Nonparametric Kernel Estimation of the Distribution Function

Description

Nonparametric kernel distribution function estimation for continuous random variables is performed. Three automatic bandwidth selection procedures for nonparametric kernel distribution function estimation are implemented: the plug-in method of Altman and Leger, the plug-in method of Polansky and Baker, and the modified cross-validation method of Bowman, Hall and Prvan. The exceedance function, the mean return period and the return level are also computed.

Author(s)

Graciela Estévez Pérez and Alejandro Quintela del Río

Maintainer: Ignacio López-de-Ullibarri

References

Quintela-del-Río, A. and Estévez-Pérez, G. (2012), "Nonparametric kernel distribution function estimation with kerdiest: an R package for bandwidth choice and applications", Journal of Statistical Software, 50(8), 1-21.
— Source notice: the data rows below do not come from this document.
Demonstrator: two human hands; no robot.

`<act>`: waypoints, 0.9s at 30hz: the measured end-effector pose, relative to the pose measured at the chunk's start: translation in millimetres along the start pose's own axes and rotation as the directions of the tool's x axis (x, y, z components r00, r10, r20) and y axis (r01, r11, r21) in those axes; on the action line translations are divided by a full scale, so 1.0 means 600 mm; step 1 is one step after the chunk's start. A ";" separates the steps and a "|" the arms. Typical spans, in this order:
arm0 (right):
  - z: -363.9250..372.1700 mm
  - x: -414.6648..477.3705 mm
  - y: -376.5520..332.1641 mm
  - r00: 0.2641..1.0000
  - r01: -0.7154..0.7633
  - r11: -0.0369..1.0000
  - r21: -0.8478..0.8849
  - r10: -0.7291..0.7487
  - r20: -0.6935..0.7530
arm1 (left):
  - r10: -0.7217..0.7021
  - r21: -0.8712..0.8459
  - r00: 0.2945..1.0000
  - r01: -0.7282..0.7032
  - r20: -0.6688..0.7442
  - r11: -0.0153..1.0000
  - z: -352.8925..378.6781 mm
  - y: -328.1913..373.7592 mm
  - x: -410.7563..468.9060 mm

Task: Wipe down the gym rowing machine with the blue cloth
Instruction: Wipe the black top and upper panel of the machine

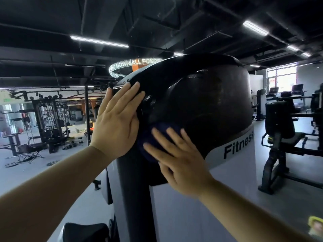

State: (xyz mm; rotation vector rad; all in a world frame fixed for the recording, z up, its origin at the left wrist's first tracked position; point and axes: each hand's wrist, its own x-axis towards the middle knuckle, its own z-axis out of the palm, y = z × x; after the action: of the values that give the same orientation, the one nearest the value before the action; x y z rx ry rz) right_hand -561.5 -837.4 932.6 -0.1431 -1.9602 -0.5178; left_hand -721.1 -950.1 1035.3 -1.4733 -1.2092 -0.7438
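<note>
Right hand [176, 161] is pressing flat on the blue cloth [148, 138], fingers straight and spread, pinning it against the rowing machine [201, 102], low on the left of its rounded black housing. Left hand [115, 123] is lying flat too, fingers straight and close together, resting on the housing's left edge just above the cloth. Below the black dome, a white panel [230, 172] is showing the word "Fitness". Off to the left a weight rack [50, 119] is standing well apart, and another black machine [279, 123] is sitting on the right.
</note>
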 end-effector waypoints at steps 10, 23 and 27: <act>0.028 -0.029 -0.035 0.897 -0.416 0.893 0.169 0.434 -0.083 | 0.250 0.163 0.956 -0.274 0.153 0.948 0.005 0.017 -0.018; 0.026 -0.074 -0.020 0.966 -0.252 0.964 0.082 0.256 -0.046 | 0.270 0.142 0.944 -0.298 0.188 0.944 0.005 0.051 -0.024; -0.004 -0.110 0.090 0.968 -0.247 0.969 0.017 0.248 -0.043 | 0.256 0.163 0.939 -0.296 0.229 0.941 0.008 0.065 -0.026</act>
State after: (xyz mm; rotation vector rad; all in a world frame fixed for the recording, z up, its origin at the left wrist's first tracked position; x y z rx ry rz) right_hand -512.6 -781.2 890.4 -0.3612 -1.8680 -0.3424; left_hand -689.6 -947.9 1007.2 -1.5407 -1.1573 -0.2781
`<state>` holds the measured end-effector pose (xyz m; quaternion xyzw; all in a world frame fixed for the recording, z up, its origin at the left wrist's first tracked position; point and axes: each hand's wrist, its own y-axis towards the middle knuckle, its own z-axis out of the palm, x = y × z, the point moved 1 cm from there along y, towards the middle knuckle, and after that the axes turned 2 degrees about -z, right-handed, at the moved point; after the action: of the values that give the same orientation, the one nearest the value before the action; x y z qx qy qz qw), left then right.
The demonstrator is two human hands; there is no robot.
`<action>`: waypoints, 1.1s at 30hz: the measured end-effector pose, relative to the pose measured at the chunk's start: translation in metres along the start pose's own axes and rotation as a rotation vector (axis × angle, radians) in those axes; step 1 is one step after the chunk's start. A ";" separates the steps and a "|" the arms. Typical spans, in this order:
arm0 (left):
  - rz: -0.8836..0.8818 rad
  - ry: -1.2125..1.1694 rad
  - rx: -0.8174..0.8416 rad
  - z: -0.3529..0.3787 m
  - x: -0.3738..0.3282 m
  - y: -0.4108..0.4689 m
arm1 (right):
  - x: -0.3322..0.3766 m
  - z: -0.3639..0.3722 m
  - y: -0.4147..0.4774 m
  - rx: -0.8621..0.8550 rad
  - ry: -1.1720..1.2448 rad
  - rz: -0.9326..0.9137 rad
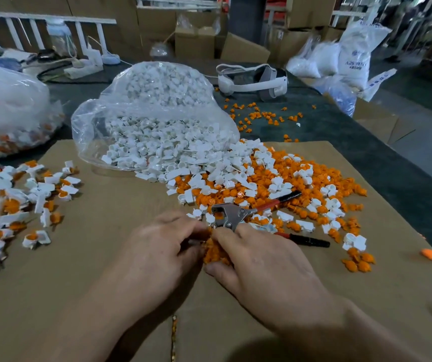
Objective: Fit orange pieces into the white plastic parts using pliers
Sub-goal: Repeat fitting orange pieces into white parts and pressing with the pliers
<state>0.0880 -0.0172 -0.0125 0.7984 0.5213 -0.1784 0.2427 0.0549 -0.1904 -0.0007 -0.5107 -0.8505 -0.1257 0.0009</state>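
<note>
A cluster of orange pieces point(215, 253) is held between both hands low in the middle of the view, above a sheet of brown cardboard point(105, 244) that is spread on the dark desk point(366, 137). The right hand point(262, 265) is curled around the cluster from the right and below, and the fingers of the left hand point(162, 246) are bent inward and closed on the same cluster from the left. The pliers point(231, 214) are laid on the cardboard just beyond the fingertips, with their metal head towards the hands and their red and black handles spread apart to the right; whether they are touched by a finger cannot be told. Behind them a mixed heap point(301, 194) of loose white and orange parts is spread out. It is fed by the white plastic parts point(173, 152) that spill from an open clear bag point(154, 105). At the left edge, assembled pieces point(13, 205), white with orange inserts, are scattered. A white headset point(254, 79) is seen further back on the desk.
</note>
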 end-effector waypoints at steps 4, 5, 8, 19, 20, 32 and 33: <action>-0.013 -0.016 -0.030 0.000 -0.003 0.001 | 0.004 -0.001 0.008 -0.011 -0.046 -0.004; -0.023 -0.022 -0.039 0.000 -0.005 0.001 | 0.005 0.000 0.009 -0.012 -0.052 0.009; -0.030 -0.057 -0.067 0.001 -0.007 0.002 | 0.006 0.003 0.008 -0.021 -0.056 0.060; -0.153 -0.193 -0.187 0.004 -0.004 0.008 | -0.014 -0.008 0.002 0.001 0.196 0.047; -0.172 -0.206 -0.198 0.004 -0.004 0.009 | -0.016 -0.010 0.001 -0.005 0.228 0.064; -0.439 -0.812 -0.273 -0.002 0.011 0.001 | -0.030 -0.013 -0.005 -0.013 0.784 0.248; -0.430 -0.908 -0.266 -0.002 0.010 0.000 | -0.030 -0.013 -0.005 -0.002 0.856 0.262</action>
<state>0.0921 -0.0084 -0.0159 0.4774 0.5341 -0.4849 0.5017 0.0630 -0.2215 0.0066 -0.5159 -0.7016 -0.3255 0.3682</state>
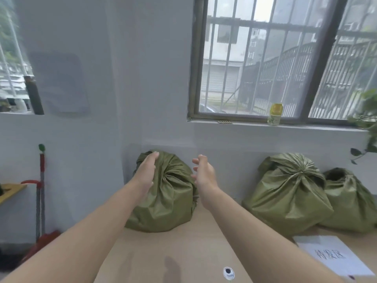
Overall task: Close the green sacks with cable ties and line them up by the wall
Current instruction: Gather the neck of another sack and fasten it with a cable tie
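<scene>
While both bare forearms reach forward over the wooden table (183,252), the left hand (145,174) lies against the upper left side of the nearest green sack (169,201), fingers straight and close together, thumb apart, gripping nothing. Whether the palm truly presses the cloth cannot be told. The right hand (204,172) hovers just beside that sack's right shoulder with fingers loosely spread and slightly bent, palm turned inward, holding nothing, so the sack sits between the two hands.

This sack stands on the table right up against the white wall (142,78), its mouth gathered into a puckered neck; what binds the neck is not visible. Further right along the same wall stands a second green sack (289,193), its top pulled into a tight radiating pucker, and touching it on the far side is a third green sack (346,201) whose mouth looks dark and gaping.

A white printed sheet (334,256) lies on the table in front of those two. Above them is a barred window (265,58), and a yellow-capped bottle (275,114) stands on its sill. A red-handled mop (41,180) leans at the left wall – a leafy plant (367,119) hangs at the right edge.
</scene>
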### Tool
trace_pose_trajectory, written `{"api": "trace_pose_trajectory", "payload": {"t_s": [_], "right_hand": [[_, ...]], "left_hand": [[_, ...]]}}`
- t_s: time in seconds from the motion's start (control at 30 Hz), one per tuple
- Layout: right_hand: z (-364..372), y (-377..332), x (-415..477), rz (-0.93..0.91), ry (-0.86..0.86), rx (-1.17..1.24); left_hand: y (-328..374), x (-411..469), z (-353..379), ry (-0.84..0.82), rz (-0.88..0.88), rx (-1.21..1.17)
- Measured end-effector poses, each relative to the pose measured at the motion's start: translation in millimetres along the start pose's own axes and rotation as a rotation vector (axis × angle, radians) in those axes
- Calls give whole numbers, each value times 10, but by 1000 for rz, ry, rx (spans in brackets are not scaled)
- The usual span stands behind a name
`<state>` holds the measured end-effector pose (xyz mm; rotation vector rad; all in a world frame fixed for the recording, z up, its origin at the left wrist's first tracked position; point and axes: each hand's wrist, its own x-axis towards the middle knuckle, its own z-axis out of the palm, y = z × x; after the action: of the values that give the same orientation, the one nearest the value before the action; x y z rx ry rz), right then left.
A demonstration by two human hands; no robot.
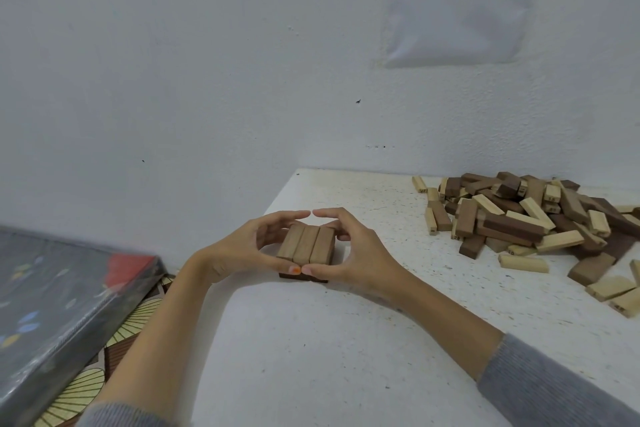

Compute the Plug-in Bandwidth of Altman and Leger

Description

The bandwidth parameter for the distribution function kernel estimator is calculated, using the plug-in method of Altman and Leger (1995). Four possible kernel functions can be used for the kernel estimator: "e" Epanechnikov, "n" Normal, "b" Biweight and "t" Triweight.

Usage

ALbw(type_kernel = "n", vec_data)

Arguments

type_kernel

The kernel function. You can use four types: "e" Epanechnikov, "n" Normal, "b" Biweight and "t" Triweight. The normal kernel is used by default.

vec_data

The data sample.

Details

Altman and Leger (1995) recommend the use of the Epanechnikov kernel, because in this case the rate of convergence for the kernel derivative estimator is improved. For the sake of uniformity along the package, the gaussian kernel is used by default, but the user can obviously choose the Epanechnikov function.

Value

A numeric value for the bandwidth parameter.

Author(s)

Graciela Estévez Pérez and Alejandro Quintela del Río

References

Altman, N. and Leger, C. (1995), "Bandwidth selection for kernel distribution function estimation", Journal of Statistical Planning and Inference, 46, 195-214.

Quintela-del-Río, A. and Estévez-Pérez, G. (2012), "Nonparametric kernel distribution function estimation with kerdiest: an R package for bandwidth choice and applications", Journal of Statistical Software, 50(8), 1-21.

Examples

## Compute the plug-in bandwidth for a sample of 100 random N(0,1) data
x <- rnorm(100, 0, 1)
h_AL <- ALbw(type_kernel = "e", vec_data = x)
h_AL

## A quick plot of a distribution function estimate
x <- rnorm(1000)
h_AL <- ALbw(vec_data = x)
F_AL <- kde(vec_data = x, bw = h_AL)
plot(F_AL$grid, F_AL$Estimated_values, type = "l")
## Plotting the distribution function estimate, controling the grid points
## and the kernel function
ss <- quantile(x, c(0.05, 0.95))
## Number of points to be used in the representation of estimated distribution
## function
n_pts <- 100
y <- seq(ss[1], ss[2], length.out = n_pts)
F_AL <- kde(type_kernel = "e", x, y, h_AL)$Estimated_values
## Plot of the theoretical and estimated distribution functions
plot(y, F_AL, type = "l", lty = 2)
lines(y, pnorm(y), type = "l", lty = 1)
legend(-1, 0.8, c("Real", "Nonparametric"), lty = 1:2)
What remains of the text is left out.